## Prompt
Whenever a line contains "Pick", include it in the count; reply with the number of such lines in the data and nothing else.

## Study material
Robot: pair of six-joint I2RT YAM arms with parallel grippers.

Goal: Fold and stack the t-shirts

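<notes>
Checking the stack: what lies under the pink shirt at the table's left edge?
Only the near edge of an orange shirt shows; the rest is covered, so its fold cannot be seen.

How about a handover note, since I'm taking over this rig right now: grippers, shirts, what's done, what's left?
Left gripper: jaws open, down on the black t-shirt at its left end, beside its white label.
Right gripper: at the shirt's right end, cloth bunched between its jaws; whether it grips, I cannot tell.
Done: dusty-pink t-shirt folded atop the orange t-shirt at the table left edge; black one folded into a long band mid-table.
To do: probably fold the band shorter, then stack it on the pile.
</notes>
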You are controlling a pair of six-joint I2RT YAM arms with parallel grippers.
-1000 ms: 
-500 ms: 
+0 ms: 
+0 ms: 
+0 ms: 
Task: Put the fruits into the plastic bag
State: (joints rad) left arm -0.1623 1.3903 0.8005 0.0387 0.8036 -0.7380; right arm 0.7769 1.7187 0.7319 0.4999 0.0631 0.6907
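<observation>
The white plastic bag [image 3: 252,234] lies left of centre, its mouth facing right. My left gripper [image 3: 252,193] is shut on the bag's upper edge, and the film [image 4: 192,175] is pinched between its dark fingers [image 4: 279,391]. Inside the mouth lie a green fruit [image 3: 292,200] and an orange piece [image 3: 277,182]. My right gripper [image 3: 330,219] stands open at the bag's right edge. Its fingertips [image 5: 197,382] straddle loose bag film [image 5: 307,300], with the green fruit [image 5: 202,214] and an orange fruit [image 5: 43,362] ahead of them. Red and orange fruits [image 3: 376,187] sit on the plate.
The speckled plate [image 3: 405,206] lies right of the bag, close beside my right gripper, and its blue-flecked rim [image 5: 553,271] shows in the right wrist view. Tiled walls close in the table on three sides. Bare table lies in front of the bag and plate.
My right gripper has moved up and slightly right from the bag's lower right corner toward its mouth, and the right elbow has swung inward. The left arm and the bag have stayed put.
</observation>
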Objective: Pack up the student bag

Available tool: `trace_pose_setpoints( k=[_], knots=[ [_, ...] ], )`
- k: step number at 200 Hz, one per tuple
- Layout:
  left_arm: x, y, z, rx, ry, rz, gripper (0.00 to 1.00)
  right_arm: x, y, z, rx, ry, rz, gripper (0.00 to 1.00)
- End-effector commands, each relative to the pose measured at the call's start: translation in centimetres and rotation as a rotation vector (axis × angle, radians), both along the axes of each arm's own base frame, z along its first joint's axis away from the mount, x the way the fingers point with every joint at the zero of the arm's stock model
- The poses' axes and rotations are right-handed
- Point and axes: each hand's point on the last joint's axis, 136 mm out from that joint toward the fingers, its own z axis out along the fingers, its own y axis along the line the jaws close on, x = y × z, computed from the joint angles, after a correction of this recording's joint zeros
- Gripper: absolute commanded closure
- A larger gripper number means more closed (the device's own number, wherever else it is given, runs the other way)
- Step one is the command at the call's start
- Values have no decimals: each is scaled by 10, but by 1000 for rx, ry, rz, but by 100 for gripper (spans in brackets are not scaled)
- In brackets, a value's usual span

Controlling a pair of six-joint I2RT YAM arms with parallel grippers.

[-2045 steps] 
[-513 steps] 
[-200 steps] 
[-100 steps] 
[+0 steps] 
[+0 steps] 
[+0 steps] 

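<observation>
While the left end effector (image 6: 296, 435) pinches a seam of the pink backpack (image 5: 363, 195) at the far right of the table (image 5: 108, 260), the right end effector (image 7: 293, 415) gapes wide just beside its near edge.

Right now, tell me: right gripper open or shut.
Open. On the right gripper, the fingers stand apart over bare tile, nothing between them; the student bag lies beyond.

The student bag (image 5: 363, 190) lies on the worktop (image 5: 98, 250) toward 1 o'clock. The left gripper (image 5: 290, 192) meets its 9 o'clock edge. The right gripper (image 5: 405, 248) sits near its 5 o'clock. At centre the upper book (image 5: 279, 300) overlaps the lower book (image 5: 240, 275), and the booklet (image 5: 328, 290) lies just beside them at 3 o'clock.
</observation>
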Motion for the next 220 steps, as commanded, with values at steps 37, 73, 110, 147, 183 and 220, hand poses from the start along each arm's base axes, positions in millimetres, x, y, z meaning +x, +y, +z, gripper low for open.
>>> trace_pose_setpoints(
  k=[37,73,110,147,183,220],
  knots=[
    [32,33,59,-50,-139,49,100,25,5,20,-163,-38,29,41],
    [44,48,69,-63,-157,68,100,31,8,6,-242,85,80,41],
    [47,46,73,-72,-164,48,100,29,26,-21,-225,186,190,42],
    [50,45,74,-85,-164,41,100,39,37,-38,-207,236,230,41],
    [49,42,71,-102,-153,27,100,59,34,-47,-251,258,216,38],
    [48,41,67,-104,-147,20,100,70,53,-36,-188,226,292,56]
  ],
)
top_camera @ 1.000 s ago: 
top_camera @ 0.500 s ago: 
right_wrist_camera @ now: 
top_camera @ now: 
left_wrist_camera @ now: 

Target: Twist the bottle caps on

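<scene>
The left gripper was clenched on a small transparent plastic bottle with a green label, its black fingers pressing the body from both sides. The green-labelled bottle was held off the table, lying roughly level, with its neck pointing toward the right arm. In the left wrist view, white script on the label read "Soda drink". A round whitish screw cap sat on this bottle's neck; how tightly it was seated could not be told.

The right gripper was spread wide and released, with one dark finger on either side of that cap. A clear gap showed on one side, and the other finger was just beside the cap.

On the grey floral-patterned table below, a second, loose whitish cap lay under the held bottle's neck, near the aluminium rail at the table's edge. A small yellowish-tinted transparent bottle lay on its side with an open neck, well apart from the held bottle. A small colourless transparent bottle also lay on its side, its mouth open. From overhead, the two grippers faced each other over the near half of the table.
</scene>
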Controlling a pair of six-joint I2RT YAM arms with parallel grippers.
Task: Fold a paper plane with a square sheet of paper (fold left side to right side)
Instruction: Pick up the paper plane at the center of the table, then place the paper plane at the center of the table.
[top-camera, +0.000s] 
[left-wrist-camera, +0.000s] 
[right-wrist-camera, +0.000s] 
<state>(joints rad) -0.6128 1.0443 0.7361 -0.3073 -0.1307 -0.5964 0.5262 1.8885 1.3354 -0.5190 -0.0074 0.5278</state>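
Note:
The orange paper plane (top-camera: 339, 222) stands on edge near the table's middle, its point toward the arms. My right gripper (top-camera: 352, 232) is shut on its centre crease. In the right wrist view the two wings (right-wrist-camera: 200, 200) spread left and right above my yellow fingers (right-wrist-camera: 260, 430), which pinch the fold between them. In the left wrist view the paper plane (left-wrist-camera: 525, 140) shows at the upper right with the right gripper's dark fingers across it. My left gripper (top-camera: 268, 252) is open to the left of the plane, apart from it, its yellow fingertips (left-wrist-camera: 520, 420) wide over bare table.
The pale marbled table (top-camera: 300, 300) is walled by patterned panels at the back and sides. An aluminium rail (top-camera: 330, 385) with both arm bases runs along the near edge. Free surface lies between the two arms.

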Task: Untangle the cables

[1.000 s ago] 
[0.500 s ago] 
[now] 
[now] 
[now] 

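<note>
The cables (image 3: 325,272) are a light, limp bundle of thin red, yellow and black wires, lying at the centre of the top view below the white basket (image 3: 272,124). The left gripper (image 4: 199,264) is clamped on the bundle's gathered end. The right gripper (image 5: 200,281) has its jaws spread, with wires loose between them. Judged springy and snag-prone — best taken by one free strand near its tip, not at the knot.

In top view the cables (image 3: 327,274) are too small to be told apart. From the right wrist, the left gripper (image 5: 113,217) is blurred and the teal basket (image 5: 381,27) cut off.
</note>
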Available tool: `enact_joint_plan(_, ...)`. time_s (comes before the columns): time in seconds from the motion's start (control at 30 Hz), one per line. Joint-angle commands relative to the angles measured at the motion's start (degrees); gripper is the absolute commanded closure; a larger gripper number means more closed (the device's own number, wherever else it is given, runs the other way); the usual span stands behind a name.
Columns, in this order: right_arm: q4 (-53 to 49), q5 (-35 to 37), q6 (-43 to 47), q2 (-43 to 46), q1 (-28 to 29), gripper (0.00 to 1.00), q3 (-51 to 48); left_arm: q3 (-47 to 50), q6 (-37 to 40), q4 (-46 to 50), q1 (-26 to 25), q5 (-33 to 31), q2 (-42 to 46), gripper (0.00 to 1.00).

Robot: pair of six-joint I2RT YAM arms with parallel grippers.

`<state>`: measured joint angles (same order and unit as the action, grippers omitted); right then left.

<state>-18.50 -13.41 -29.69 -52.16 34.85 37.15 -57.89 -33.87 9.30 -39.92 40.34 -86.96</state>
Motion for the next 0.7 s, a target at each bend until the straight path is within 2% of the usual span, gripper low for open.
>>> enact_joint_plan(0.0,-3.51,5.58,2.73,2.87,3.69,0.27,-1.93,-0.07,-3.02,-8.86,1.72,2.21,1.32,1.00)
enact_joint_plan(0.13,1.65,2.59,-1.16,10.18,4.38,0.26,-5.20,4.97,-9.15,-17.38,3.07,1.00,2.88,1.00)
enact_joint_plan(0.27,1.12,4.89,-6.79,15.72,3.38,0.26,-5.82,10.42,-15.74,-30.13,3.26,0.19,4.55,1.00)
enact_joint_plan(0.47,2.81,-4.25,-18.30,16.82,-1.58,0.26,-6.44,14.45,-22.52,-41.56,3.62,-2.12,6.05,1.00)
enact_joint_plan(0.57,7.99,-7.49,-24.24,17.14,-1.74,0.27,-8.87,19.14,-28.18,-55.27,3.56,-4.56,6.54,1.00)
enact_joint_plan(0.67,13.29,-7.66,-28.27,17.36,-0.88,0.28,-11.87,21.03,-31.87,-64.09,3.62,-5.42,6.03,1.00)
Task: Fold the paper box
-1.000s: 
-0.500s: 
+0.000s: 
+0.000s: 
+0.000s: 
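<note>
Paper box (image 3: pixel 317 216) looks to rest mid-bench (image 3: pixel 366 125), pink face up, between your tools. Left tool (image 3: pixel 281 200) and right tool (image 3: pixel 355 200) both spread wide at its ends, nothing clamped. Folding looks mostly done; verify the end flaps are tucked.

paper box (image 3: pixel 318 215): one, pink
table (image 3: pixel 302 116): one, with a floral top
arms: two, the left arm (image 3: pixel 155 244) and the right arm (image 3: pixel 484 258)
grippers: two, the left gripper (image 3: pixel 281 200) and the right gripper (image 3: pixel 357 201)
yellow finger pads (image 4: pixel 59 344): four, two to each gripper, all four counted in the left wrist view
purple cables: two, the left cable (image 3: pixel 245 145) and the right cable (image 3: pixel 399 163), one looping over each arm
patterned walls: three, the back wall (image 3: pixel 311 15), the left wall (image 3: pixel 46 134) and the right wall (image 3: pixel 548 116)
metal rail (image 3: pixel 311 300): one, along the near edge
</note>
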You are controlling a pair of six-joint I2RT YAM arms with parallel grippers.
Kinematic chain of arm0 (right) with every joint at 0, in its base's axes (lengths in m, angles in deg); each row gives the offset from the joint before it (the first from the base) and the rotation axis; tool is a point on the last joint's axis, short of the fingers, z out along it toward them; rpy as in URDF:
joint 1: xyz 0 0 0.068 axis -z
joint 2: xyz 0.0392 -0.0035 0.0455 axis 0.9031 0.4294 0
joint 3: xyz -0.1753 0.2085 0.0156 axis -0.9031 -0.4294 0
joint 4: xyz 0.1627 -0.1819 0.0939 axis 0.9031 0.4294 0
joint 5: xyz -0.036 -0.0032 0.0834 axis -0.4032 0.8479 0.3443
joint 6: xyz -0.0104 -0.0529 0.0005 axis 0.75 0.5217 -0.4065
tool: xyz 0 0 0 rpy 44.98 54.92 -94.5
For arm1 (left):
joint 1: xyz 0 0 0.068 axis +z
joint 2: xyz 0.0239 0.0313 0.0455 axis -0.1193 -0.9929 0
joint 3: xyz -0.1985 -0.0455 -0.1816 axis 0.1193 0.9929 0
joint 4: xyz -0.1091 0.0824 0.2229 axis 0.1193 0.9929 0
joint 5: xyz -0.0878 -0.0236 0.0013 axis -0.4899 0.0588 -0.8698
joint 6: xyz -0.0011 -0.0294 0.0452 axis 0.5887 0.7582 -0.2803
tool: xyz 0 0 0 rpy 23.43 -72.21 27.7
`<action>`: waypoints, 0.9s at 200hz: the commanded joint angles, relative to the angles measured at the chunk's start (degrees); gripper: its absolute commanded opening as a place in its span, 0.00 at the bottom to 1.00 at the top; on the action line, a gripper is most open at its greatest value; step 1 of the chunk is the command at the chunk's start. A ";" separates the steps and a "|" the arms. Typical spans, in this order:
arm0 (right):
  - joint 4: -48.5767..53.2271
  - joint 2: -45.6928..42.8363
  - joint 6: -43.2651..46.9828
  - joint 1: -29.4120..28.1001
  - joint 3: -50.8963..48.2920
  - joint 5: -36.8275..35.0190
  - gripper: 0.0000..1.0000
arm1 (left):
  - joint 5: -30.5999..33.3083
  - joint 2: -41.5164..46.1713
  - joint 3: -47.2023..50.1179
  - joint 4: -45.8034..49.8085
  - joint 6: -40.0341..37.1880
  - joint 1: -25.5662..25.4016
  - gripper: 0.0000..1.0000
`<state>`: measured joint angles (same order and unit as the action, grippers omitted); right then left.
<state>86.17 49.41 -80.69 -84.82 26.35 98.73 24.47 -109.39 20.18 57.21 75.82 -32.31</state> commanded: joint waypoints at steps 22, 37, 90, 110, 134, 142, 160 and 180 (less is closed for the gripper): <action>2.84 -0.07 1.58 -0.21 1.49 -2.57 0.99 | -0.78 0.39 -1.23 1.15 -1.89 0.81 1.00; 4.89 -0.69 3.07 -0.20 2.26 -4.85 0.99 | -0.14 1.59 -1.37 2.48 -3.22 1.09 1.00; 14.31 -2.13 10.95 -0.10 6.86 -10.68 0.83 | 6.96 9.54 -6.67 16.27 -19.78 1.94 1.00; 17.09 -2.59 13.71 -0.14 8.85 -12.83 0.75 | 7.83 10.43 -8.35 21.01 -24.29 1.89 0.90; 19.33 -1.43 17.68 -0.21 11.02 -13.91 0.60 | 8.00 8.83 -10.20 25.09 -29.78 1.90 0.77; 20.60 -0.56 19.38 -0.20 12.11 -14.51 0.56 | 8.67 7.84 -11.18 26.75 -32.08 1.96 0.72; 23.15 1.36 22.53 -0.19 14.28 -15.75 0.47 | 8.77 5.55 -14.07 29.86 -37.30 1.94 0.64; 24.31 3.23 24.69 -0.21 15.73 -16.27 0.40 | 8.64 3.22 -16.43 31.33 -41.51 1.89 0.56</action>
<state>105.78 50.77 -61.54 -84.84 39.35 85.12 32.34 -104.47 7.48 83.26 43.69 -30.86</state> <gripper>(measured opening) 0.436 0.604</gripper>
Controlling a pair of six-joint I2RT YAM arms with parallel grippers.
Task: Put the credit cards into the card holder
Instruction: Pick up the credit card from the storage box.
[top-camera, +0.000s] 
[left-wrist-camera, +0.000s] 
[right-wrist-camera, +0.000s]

## Problem solution
2